Outputs will not be overwritten unless you pass overwrite_existing=True.
For aggregation, if no numeric columns remain after filtering/coercion, you will get a clear error; adjust filters or check inputs.
add_source_path=True is great for audits; otherwise keep datasets lean.

API: feature_gather (single entry)¶

Single entry point to concatenate or aggregate feature CSVs from one folder.

If aggregate=False, CSVs are concatenated with origin metadata (see :func:gather_csvs_to_one). If aggregate=True, numeric feature columns are aggregated per the provided or constructed plan (see :func:aggregate_features).

Parameters:

Name	Type	Description	Default
`root_dir`	`PathLike`	Folder containing per-item CSVs (or a single CSV file).	required
`pattern`	`str`	Glob pattern for selecting CSV files.	`"*.csv"`
`recursive`	`bool`	Recurse into subdirectories when True.	`True`
`delimiter`	`str`	CSV delimiter.	`","`
`encoding`	`str`	CSV encoding.	`"utf-8-sig"`
`add_source_path`	`bool`	If True, include a `"source_path"` column in outputs.	`False`
`aggregate`	`bool`	Toggle aggregation mode.
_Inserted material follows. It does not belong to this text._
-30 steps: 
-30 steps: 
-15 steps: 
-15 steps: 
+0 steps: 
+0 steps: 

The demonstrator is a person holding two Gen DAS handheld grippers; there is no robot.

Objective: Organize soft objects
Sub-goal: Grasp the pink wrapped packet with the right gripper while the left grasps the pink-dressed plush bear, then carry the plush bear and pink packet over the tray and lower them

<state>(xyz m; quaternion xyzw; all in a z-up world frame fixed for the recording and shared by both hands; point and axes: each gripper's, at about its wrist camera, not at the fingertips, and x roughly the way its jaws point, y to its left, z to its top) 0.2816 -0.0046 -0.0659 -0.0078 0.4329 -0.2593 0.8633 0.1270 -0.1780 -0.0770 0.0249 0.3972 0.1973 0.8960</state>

If False, files are concatenated.	`False`
`plan`	`AggregationPlan or None`	Explicit plan for aggregation. Required if `aggregate=True` and `group_by` is not given.	`None`
`group_by`	`Sequence[str] or None`	Quick-plan keys. Used only when `aggregate=True` and `plan` is None.	`None`
`per_file`	`bool`	Quick-plan flag; include `"source"` in grouping keys to aggregate per file.	`True`
`stats`	`Sequence[str]`	Quick-plan statistics to compute per numeric column.	`("mean", "std")`
`exclude_cols`	`Sequence[str]`	Quick-plan columns to drop before numeric selection.	`()`
`include_regex`	`str or None`	Quick-plan regex to include feature columns by name.	`None`
`exclude_regex`	`str or None`	Quick-plan regex to exclude feature columns by name.	`None`
`dropna`	`bool`	Quick-plan NA handling for group keys.	`True`
`out_csv`	`PathLike or None`	Output CSV path. If None, defaults to `<root_dir_parent>/<root_dir_name>.csv`.	`None`
`overwrite_existing`	`bool`	If False and `out_csv` exists, the existing path is returned without recomputation.	`False`

Returns:

Type	Description
`Path`	Path to the resulting CSV.

Raises:

Type	Description
`ValueError`	If `aggregate=True` and neither `plan` nor `group_by` is provided.

API: gather_csvs_to_one¶

Concatenate many CSVs into a single CSV with origin metadata.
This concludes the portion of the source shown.